### Exercise brief
Return all of the data exactly, with nothing left out but the pictures.

Information shown Block Start

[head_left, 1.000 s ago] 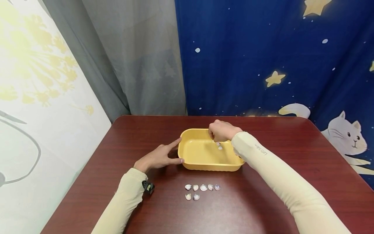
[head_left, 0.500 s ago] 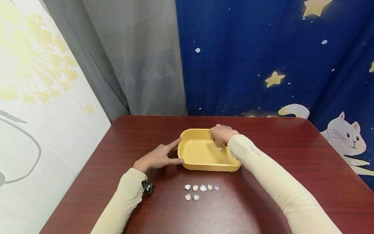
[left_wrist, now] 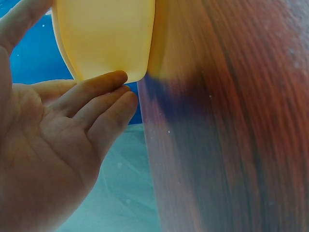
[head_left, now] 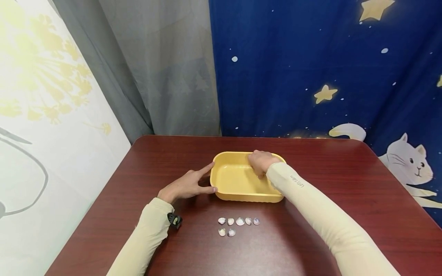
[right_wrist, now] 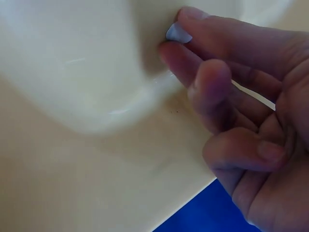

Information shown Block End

### Response to the exercise
[head_left, 1.000 s ago] 
[head_left, 0.500 s ago] 
[left_wrist, now] 
[head_left, now] 
[right_wrist, now] 

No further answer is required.